For oilseed lettuce, low levels of variation and high correlations among all diversity matrices were observed. All oilseed accessions at CGN originated from Egypt and may have been derived from small founding events. If, in general, the degree of correlation among markers increases with higher levels of homogeneity, correlating markers to phenetic groups may even be more problematic when dealing with highly heterogeneous material, such as in the case of outbreeders.

Lettuce diversity

Cultivated lettuce is generally considered to have domesticated in the Middle East, with L. serriola being at least one of its direct ancestors and oilseed and stalk lettuce representing primitive forms. Cos lettuce is thought to have evolved from stalk lettuce and to have provided for a rich source of diversity for the development of butterhead, crisphead, cutting and Latin lettuce (Lebeda et al. 2007; Mou 2008). This history of cultivation was to a large extent reflected in the expert-based as well as the molecular marker based dendrogram (Fig. 2) as both showed an intermediate position of the primitive crop types between L. serriola and the other crop types.

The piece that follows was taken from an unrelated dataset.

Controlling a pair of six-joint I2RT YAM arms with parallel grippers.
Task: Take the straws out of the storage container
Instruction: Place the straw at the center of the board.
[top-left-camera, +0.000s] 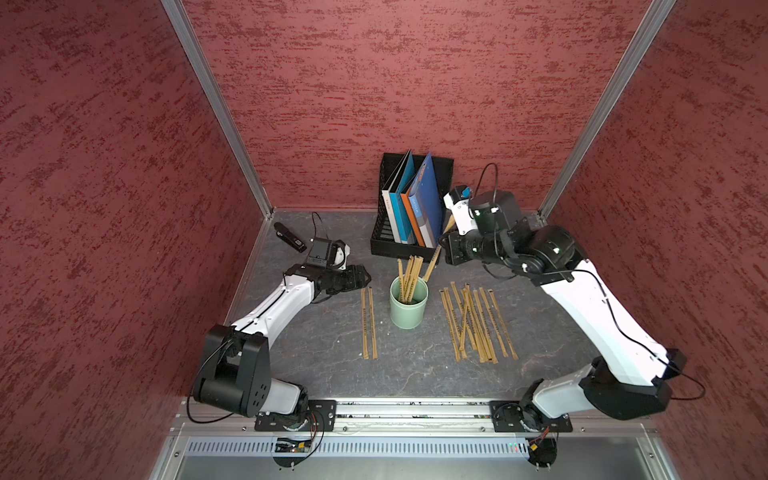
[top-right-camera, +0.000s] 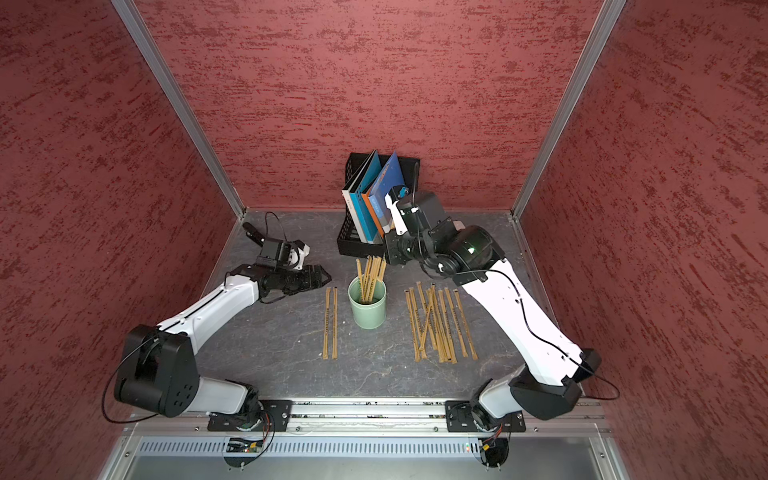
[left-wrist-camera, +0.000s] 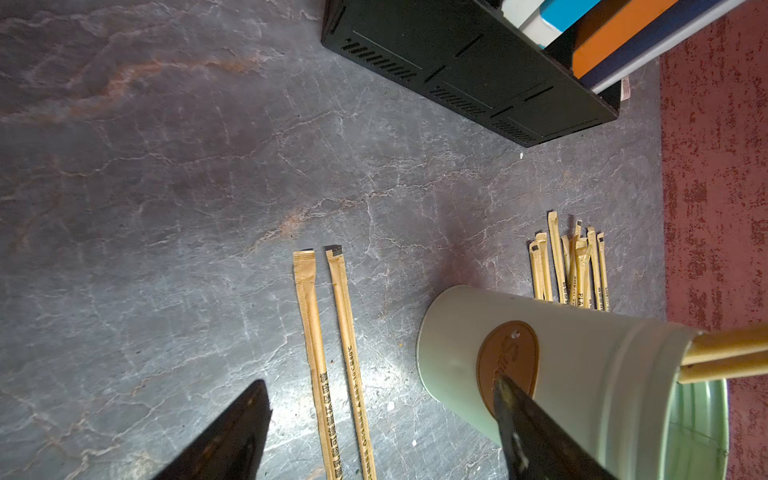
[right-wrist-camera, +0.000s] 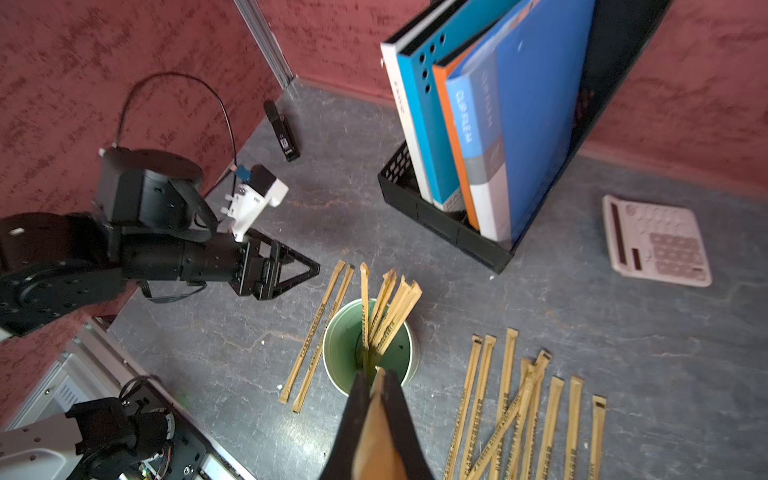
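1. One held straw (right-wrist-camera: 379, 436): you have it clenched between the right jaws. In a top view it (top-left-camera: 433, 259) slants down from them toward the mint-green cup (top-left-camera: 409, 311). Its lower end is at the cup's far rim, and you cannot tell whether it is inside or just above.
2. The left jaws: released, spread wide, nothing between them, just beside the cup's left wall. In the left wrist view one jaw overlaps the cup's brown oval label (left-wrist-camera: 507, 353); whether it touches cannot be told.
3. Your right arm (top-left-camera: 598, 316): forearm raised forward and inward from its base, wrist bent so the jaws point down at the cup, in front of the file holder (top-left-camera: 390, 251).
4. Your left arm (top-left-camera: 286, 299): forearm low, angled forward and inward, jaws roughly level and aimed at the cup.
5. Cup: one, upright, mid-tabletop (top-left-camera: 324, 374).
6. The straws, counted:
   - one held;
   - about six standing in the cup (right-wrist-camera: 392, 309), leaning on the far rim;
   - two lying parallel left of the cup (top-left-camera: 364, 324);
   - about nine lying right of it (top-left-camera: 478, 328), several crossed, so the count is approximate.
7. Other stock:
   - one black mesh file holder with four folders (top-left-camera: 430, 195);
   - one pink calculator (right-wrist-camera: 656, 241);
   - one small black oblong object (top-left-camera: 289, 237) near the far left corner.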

For the butterhead, crisphead, cutting, cos and Latin lettuces, the clustering of accessions according to crop type classification was much less evident in the molecular marker-based dendrogram as compared to that of the crop experts. This limited molecular genetic structure for the modern crop types may be related to the intensive breeding activities employed in the development of new lettuce varieties. For example, in the European Common Catalogue (http://ec.europa.eu/food/plant/propagation/catalogues/index_en.htm), as many as 679 lettuce varieties with documented crop type were introduced during the period 2002 up and till 2006, comprising 243 butterhead, 183 crisphead, 167 cutting, 58 cos and 28 Latin lettuces. Breeding programs in lettuce are largely directed to resistance to pest and diseases, for which the crop-related wild gene pool is often exploited (Lebeda et al. 2007; Mou 2008). In addition, crossing barriers do not exist among different crop types and often breeding parents of different crop type are used in the development of new varieties (Hu et al. 2005). This practice of lettuce breeding may have blurred the boundaries between the crop type gene pools, resulting in reduced genetic structure. Previously, microsatellite screening of 414 lettuce varieties registered in the Dutch section of the European Common Catalogue during the period 1997–2001 demonstrated overlap between different crop types and the occurrence of intermediate types (van Treuren et al. 2008). Screening of 53 lettuce cultivars with 388 polymorphic TRAP markers also showed exceptions to the grouping of varieties by crop type (Hu et al. 2005). Similar results were obtained from the screening of 90 lettuce cultivars with 61 EST-SSRs (Simko 2008). In the latter study, a mixed cluster of butterhead and Latin lettuces was observed, a result also found in our study (Fig. 2b top cluster). These results suggest that apart from a number of distinct characters associated with crop type, overall genetic relationships among lettuce varieties belonging to the same registered crop type are more complex.

Concluding remarks

It can be argued that genomic variation that is, or might become, of adaptive significance should be the diversity to optimise in crop germplasm collections. However, the question is which of the currently available characterisation methods can be considered the most appropriate to estimate this variation. The method of choice should ideally generate information from many functional genomic regions that collectively constitute a representative sample from the total expressed DNA. For the purpose of germplasm characterisation and diversity estimation, no added value was observed in the present study for the targeted molecular markers SRAP, TRAP and NBS as compared with the anonymous markers microsatellites, AFLP and SSAP. First, markers targeted to specific gene sequences may still behave as anonymous markers, unless the relationship between molecular and phenotypic variation has been established. Secondly, the type of marker system used is irrelevant when at low taxonomic levels a clear genetic structure is absent due to intensive breeding activities.